Hi all id like to start and saying thank you for helping me out here. Years ago at an auto parts store i had purchased the 2 double v-belts that drive the cutter and for the life of me i can not find what i did with the part # of them. The belts are so shot that theres no more numbers on them and id hate to even bring them down to get sized cause there severely stretched and torn up. Do any of you guys/gals know any info that could help me out here? Thanks


----------



## new_grinder_PA (Dec 7, 2012)

*Vermeer 630A belt and pulley info*

Thought I'd throw up some info on belts and pulleys for a 630A which might save somebody some wasted time.

According to dealer info, the older 630A used four individual belts, listed as Vermeer 33147001 and described as "85 IN COG BELT, SET OF 4". I'm sure NAPA or an online supplier could source these. Probably B85.

My 630A requires two belts, each a banded-double, although previous owner tried four B84 single belts. It did NOT work. I don't yet have the Vermeer part number (they are on order) but will post it here. Dealer charged me $80 for the two.

I had this brilliant idea I was going to convert to aftermarket pulleys and belts to save money.
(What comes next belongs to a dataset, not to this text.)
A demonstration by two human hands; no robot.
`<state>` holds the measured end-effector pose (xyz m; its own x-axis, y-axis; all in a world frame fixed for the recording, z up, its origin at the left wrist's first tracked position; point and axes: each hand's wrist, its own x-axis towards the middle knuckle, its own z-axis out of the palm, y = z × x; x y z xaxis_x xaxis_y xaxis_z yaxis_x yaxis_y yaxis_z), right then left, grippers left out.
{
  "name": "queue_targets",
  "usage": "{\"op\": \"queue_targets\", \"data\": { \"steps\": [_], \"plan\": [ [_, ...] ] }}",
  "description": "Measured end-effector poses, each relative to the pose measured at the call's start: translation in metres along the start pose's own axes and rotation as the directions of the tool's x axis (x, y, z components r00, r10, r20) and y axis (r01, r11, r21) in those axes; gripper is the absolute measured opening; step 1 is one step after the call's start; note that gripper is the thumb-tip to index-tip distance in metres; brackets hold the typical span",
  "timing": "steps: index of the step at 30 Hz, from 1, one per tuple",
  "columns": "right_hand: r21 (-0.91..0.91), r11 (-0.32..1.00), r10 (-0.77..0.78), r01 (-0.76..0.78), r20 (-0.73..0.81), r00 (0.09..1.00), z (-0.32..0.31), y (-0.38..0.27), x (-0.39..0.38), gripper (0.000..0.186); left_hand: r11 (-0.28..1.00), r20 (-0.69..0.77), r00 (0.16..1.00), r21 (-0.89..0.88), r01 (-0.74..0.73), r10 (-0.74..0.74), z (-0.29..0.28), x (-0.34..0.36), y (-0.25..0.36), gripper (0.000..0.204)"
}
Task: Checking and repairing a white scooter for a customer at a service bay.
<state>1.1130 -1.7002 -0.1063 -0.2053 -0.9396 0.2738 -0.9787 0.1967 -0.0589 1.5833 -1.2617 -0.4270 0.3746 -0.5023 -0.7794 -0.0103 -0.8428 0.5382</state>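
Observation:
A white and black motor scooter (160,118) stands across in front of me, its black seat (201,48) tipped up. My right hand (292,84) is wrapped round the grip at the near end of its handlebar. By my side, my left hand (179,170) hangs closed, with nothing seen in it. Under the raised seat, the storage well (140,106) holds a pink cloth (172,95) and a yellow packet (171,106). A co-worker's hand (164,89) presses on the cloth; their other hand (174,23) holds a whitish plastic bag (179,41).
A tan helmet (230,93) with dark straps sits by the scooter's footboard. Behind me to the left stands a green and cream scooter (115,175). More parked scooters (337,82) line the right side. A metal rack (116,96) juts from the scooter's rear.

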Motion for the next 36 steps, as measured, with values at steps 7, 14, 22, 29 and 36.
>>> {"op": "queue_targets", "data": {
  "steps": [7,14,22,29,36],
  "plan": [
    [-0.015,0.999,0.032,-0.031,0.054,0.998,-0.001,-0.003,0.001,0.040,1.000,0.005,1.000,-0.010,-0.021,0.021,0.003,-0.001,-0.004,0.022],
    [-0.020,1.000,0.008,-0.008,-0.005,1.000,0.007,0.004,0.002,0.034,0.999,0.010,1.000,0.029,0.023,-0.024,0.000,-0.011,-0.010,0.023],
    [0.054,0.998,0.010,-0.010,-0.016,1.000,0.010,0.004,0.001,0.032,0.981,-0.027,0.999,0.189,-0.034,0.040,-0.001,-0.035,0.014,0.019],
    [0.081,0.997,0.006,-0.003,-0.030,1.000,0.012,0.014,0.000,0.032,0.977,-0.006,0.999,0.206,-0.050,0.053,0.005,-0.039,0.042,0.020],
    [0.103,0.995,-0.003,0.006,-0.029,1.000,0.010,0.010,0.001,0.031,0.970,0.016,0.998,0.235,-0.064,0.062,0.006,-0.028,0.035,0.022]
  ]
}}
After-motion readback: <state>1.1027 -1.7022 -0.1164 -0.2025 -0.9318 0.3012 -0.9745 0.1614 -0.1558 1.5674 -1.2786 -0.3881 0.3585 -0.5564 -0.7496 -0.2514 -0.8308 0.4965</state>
Well I got a couple surprises! The bottom pulley _looked_ like a standard 4B68 taper-lock pulley, about half dealer price. It's marked A64B68SD. Then I noticed it has the tapered bore _reversed_ from normal. Easy to overlook that!

I then thought I could use a standard 5B34 for the engine pulley (marked A32B36SD), eliminating the double belt arrangement in favor of a banded four-wide belt. The pulleys and four wide belt would be about half dealer price. But a Leeson 5B34 pulley which looks cheap on the internet is actually back ordered for 4 months!! Argh!!

Oh and as long as I am listing part numbers, the hydraulic pump pulley is an AK71H, standard taper lock bushing pulley, about $12 on the net.

So much for cutting costs... I ordered everything from Vermeer, hoping it fits with no problems. Sometimes ya gotta know when you are beaten.


----------



## Bigstumps (Dec 8, 2012)

I always ran a 4BX85 on my 630 - that is a single 4 band b section 85 The X signifies that it is a notched, or cogged belt.


----------



## new_grinder_PA (Dec 11, 2012)

Bigstumps said:


> I always ran a 4BX85 on my 630 - that is a single 4 band b section 85 The X signifies that it is a notched, or cogged belt.



Is yours the older 630A that apparently took 4 single belts from the factory? My pulleys (badly worn!) appear they would NOT take four singles or a single banded belt. The height of the "dividers" between sheaves are not equal. I'm waiting on the new pulleys; maybe I will find that I could actually run a single banded belt... I would think a cogged belt would work better in this application. What kind of hours life do you get out of a belt?

I asked a couple "belt people" why Vermeer might use two banded belts instead of one and nobody has any ideas...

Does your machine have a curved guard covering the cutter head pulley? I see that later units do, and I'm going to get someone to roll me a piece of plate to protect my investment in belts.

Thanks for your comments!


----------



## Bigstumps (Dec 12, 2012)

Mine had a curved guard as far as I can remember. I ran a single four band belt.

If your pulleys won't accept a banded belt they are worn out. As the pulleys get worn it lets the belt ride deeper in the grooves - this will split the belts into singles. 

The 630 was really bad about wearing out pulleys. That bottom pulley is so close to the size of the cutterwheel and right down the dirt.

Find a good industrial supply store like Motion Industries or Applied Industrial and they can hook you up on the belt and pulleys.


----------